Exercise →
From the line containing "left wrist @" through the last line of the material, copy every line exactly, both ends inclusive; do not copy pictures.

Input data →
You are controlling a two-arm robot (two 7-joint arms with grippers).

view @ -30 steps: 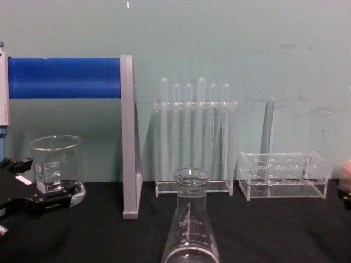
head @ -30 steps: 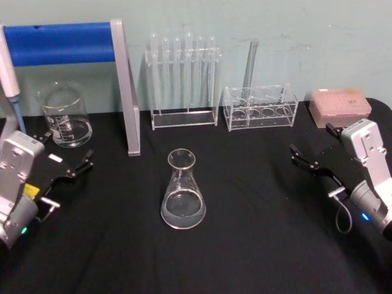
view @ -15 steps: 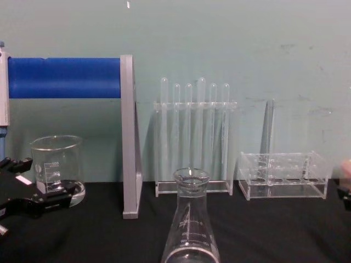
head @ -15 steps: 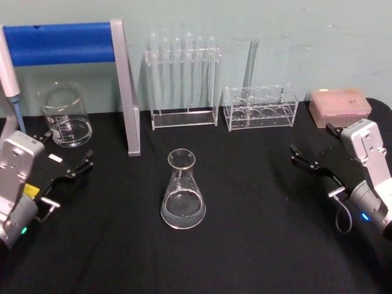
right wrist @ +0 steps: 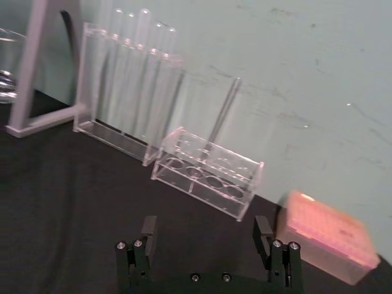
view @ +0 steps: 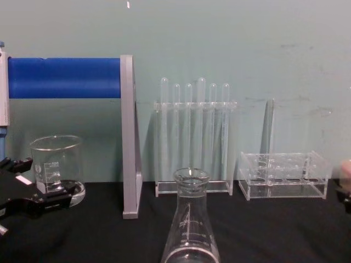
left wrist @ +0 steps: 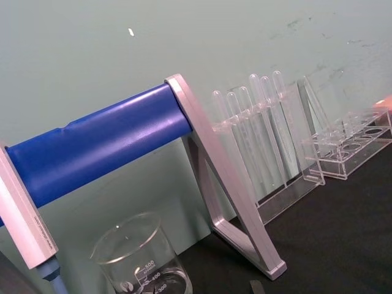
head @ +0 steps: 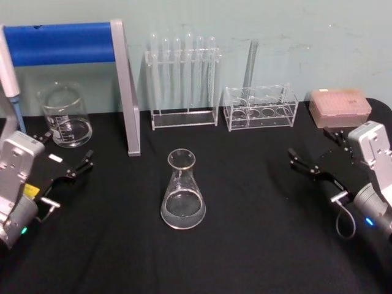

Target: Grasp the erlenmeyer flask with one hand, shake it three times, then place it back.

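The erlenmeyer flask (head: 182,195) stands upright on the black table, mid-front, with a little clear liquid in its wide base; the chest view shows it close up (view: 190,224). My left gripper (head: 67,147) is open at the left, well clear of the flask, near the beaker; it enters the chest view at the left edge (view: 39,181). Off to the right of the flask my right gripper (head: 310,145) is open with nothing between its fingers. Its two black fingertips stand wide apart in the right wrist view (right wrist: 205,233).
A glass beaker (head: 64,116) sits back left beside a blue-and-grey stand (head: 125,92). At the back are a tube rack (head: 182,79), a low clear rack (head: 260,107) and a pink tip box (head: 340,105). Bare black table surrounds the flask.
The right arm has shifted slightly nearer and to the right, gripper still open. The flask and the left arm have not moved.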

Answer box →
left wrist @ +0 steps: 
head @ +0 steps: 

Target: Grasp the erlenmeyer flask with one hand, shake it three times, then place it back.

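The erlenmeyer flask (head: 182,195) stands upright on the black table, mid-front, with a little clear liquid in its wide base; the chest view shows it close up (view: 190,224). My left gripper (head: 67,147) is open at the left, well clear of the flask, near the beaker; it enters the chest view at the left edge (view: 39,181). Off to the right of the flask my right gripper (head: 310,145) is open with nothing between its fingers. Its two black fingertips stand wide apart in the right wrist view (right wrist: 205,233).
A glass beaker (head: 64,116) sits back left beside a blue-and-grey stand (head: 125,92). At the back are a tube rack (head: 182,79), a low clear rack (head: 260,107) and a pink tip box (head: 340,105). Bare black table surrounds the flask.
The right arm has shifted slightly nearer and to the right, gripper still open. The flask and the left arm have not moved.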

That completes the response to the exercise.